HOW TO COMPLETE THIS TASK ▸ Do not repeat pictures. Repeat exactly the lines of the listing below from its first line through the line with "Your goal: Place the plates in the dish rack".

····················

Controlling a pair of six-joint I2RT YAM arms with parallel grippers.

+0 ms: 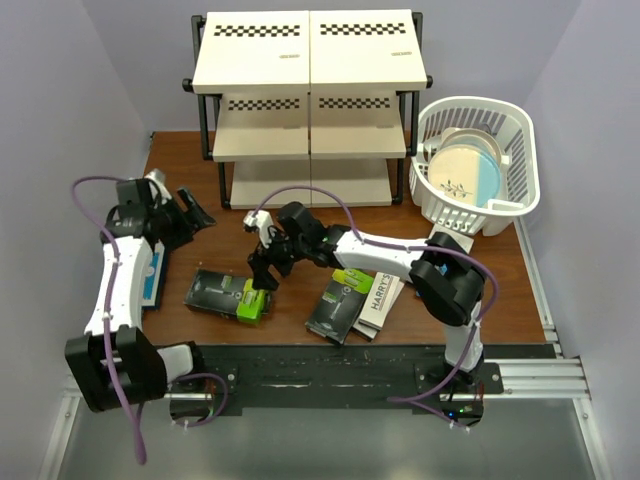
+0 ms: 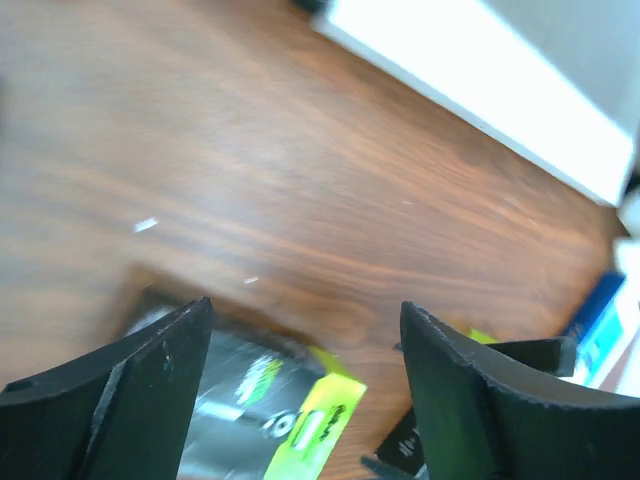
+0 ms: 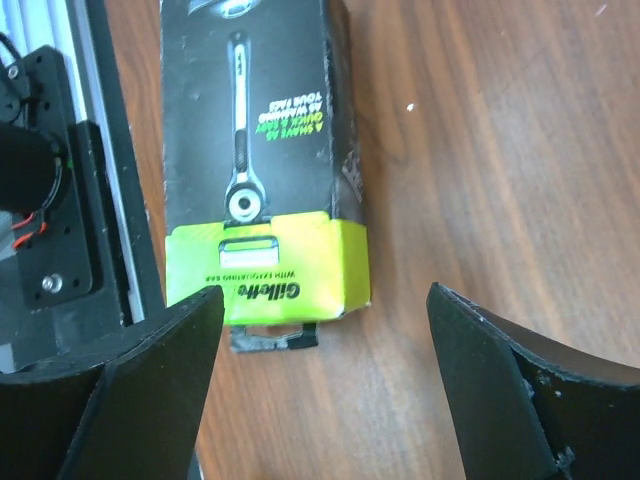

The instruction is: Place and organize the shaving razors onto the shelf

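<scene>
Seen from above, a brown wooden table (image 1: 185,165) carries a three-tier shelf (image 1: 310,50) at its far centre, and to the right of it a white plastic basket (image 1: 520,190) with a plate (image 1: 465,175) leaning inside. The razor boxes in view all lie on the table near the arms. The right gripper (image 1: 262,278) hangs over a black razor box with a lime-green end (image 1: 230,295), left of centre. Its wrist camera shows the jaws spread wide with nothing clamped, the lime end of that box lying flat just beyond the left finger. Further right are a second black and lime box (image 1: 335,303) and, touching it, a white HARRY'S box (image 1: 382,300). The left gripper (image 1: 200,213) hovers over bare wood at the far left, jaws also wide apart and holding nothing. A blue-and-white box (image 1: 152,280) lies partly under that arm
</scene>
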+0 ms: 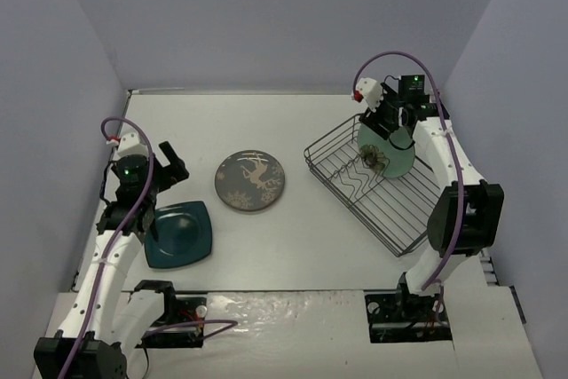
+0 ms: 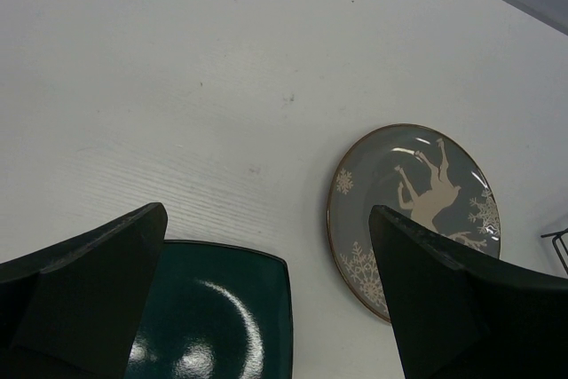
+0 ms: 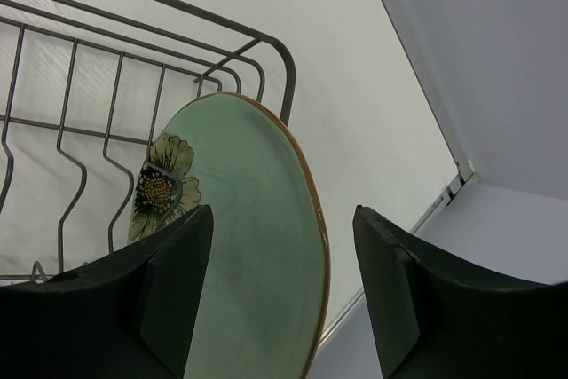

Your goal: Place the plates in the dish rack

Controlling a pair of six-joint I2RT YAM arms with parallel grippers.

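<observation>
Plates: three to load, namely the mint-green plate (image 1: pixel 395 155) with a brown flower, the grey-brown deer plate (image 1: pixel 250 181) and the square teal plate (image 1: pixel 180 235).
Rack: the dish rack (image 1: pixel 390 215) is black wire and sits at an angle on the right side of the table (image 1: pixel 293 246), in front of the right arm.
In the rack: only the mint-green plate. It stands on edge at the far end, tilted, with its lower edge down among the zigzag wires.
Right arm: the right gripper (image 1: pixel 383 123) is poised over that plate's top edge, jaws spread with the rim between them. The wrist view shows a gap between the rim and one finger, so it looks let go rather than pinched.
On the table: the deer plate lies flat near the middle, apart from the rack. The teal plate lies flat further left, close to the left arm, and the two do not touch.
Left arm: the left gripper (image 1: pixel 170 164) hangs above the table just beyond the teal plate, jaws wide apart and holding nothing.
Done so far: I'd say one plate of three is loaded, provided it stands by itself once the right arm clears.
Left to do: the deer plate and the teal plate need lifting and slotting in. Both lie flat, so getting a finger under an edge looks like the awkward part.
</observation>
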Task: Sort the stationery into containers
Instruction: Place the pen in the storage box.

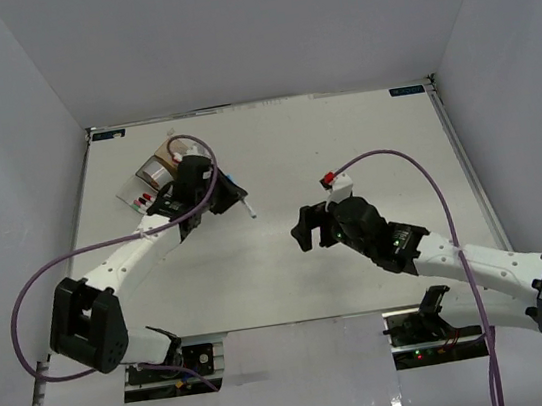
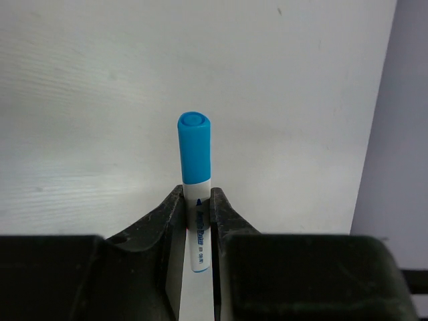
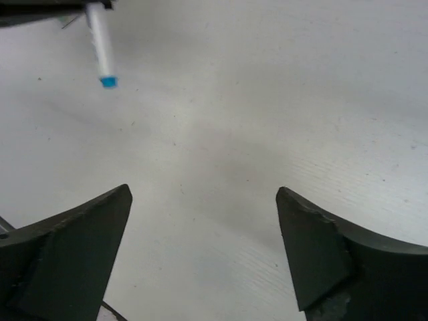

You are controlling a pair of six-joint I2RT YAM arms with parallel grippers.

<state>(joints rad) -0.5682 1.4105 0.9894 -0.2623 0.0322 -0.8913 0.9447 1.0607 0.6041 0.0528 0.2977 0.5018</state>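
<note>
My left gripper (image 1: 222, 198) is shut on a slim white marker with a blue cap (image 1: 243, 203), just right of the cluster of small containers (image 1: 141, 193). In the left wrist view the fingers (image 2: 170, 214) pinch the marker's white barrel and the blue cap (image 2: 194, 147) sticks out ahead of them. A silvery tape ring (image 1: 153, 169) sits at the containers' far side. My right gripper (image 1: 303, 227) is open and empty over bare table at the centre. In its wrist view (image 3: 204, 200) the marker's other end (image 3: 101, 47) shows at the top left. The other markers are mostly hidden by my left arm.
The white table (image 1: 343, 142) is walled at the back and on both sides. Purple cables loop from both arms. The containers stand near the far left corner, partly under my left wrist.
</note>
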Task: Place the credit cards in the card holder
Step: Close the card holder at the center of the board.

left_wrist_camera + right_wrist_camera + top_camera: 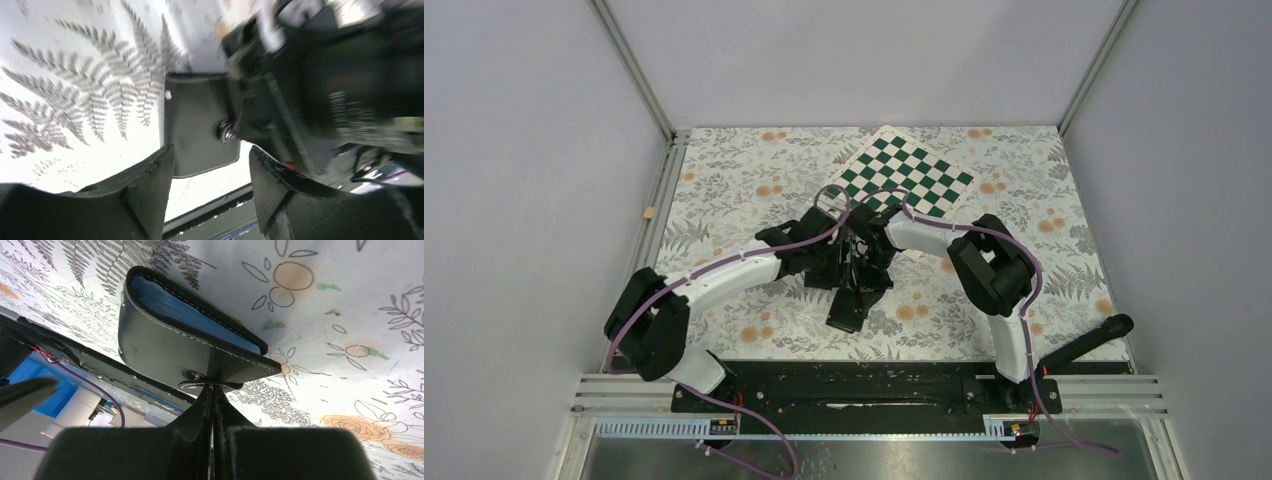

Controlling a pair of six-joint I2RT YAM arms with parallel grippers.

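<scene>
Right jaws pinch the snap tab (200, 376) of the card holder (165, 347) at frame centre, a blue credit card (190, 310) tucked inside; left jaws stand wide

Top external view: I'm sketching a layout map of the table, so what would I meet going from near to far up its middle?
black mounting rail → card holder → green-and-white checkered board

Looks like a robotics lab booth: plain grey walls (514, 150), aluminium frame (632, 68), floral cloth (724, 180) laid flat, two arms (724, 275) bolted to a black rail (854, 385).
</scene>
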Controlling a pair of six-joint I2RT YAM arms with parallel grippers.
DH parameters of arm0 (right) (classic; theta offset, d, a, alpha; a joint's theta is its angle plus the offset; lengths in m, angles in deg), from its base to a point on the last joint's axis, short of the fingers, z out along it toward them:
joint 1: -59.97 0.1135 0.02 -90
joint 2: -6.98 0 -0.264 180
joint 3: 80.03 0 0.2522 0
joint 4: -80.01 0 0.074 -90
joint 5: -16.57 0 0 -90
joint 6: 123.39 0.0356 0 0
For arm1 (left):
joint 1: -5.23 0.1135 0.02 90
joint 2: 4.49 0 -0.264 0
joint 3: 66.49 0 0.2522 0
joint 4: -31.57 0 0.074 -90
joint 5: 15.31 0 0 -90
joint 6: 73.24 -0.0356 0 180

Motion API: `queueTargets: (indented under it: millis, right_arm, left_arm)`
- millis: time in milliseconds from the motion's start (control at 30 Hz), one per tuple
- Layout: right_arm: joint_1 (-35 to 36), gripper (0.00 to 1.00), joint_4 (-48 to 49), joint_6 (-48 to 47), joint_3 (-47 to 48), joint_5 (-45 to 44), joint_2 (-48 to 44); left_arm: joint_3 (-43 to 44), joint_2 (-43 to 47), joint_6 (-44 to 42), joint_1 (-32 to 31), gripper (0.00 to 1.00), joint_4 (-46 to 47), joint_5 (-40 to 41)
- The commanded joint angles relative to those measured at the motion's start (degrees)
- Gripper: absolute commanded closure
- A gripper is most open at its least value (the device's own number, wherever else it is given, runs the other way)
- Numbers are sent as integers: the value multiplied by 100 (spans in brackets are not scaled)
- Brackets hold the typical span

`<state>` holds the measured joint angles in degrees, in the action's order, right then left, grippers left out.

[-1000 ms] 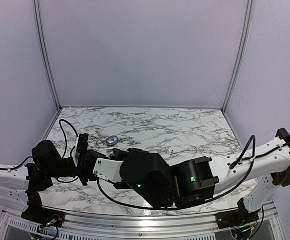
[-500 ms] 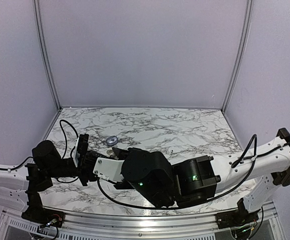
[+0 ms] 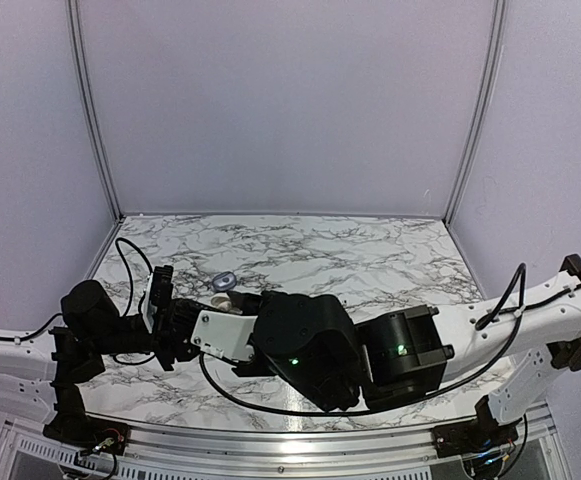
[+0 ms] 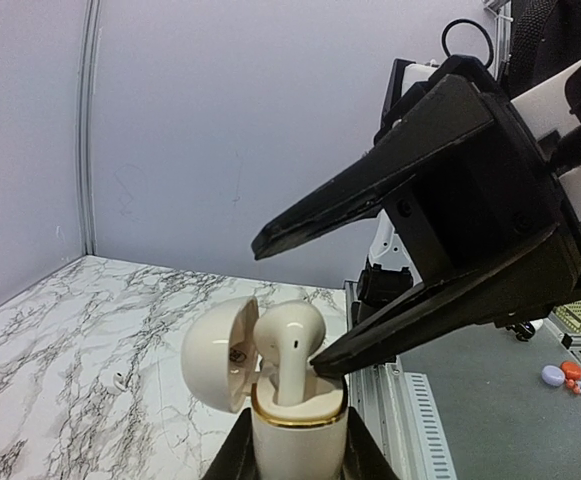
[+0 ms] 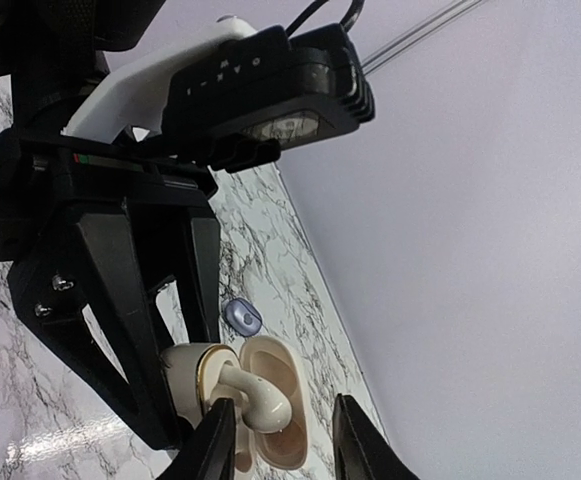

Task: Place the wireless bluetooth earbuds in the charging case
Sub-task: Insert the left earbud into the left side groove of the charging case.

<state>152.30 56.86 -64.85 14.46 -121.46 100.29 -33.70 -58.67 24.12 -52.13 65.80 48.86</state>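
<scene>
Over the marble desk, the right pincer stands spread, pinching nothing. The left pincer is pressed together on the charging case, holding it upright with its lid open. The earbud stands stem-down in the case's well, long axis upright, between the right pincer's fingers, the lower one just beside its head. Seating it likely needs a push straight down.

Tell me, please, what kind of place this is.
Probably a robot test booth in a laboratory. A marble-patterned tabletop is enclosed by plain pale walls between metal posts, and a left arm and a right arm are mounted at its near edge.
</scene>
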Motion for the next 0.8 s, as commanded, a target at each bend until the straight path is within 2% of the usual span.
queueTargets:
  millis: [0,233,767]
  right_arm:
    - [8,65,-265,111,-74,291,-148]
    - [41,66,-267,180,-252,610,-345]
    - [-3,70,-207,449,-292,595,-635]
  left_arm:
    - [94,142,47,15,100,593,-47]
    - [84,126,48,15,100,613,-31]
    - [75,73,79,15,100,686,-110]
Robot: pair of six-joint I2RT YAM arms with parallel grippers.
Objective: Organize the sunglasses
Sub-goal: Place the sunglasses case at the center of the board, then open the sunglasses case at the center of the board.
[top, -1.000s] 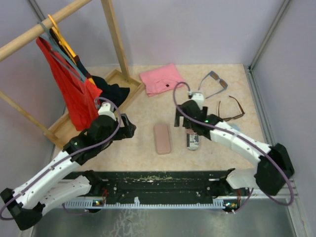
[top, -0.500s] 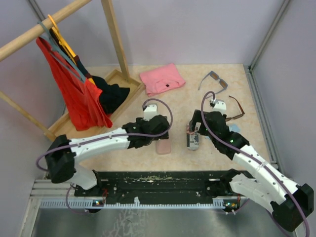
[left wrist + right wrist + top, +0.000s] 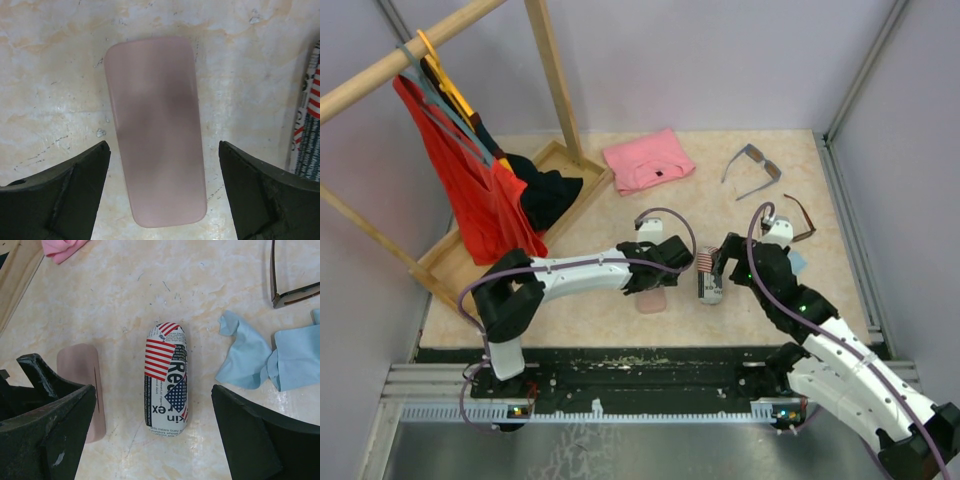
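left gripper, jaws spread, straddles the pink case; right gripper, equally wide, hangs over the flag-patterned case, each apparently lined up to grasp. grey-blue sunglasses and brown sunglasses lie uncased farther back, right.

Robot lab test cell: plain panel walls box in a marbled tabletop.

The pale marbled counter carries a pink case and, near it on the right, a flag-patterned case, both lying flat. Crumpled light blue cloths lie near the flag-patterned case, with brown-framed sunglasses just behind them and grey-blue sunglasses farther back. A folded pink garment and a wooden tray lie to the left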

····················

RESULT FOR THIS EXERCISE ▸
Controlling a pair of six-joint I2RT YAM arms with parallel grippers.

+0 ms: 
+0 ms: 
+0 ms: 

The instruction is: Place and organize the shaving razors onto the shelf

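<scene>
Seen from above, a brown wooden table (image 1: 185,165) carries a three-tier shelf (image 1: 310,50) at its far centre, and to the right of it a white plastic basket (image 1: 520,190) with a plate (image 1: 465,175) leaning inside. The razor boxes in view all lie on the table near the arms. The right gripper (image 1: 262,278) hangs over a black razor box with a lime-green end (image 1: 230,295), left of centre. Its wrist camera shows the jaws spread wide with nothing clamped, the lime end of that box lying flat just beyond the left finger. Further right are a second black and lime box (image 1: 335,303) and, touching it, a white HARRY'S box (image 1: 382,300). The left gripper (image 1: 200,213) hovers over bare wood at the far left, jaws also wide apart and holding nothing. A blue-and-white box (image 1: 152,280) lies partly under that arm
</scene>
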+0 ms: 
+0 ms: 
+0 ms: 

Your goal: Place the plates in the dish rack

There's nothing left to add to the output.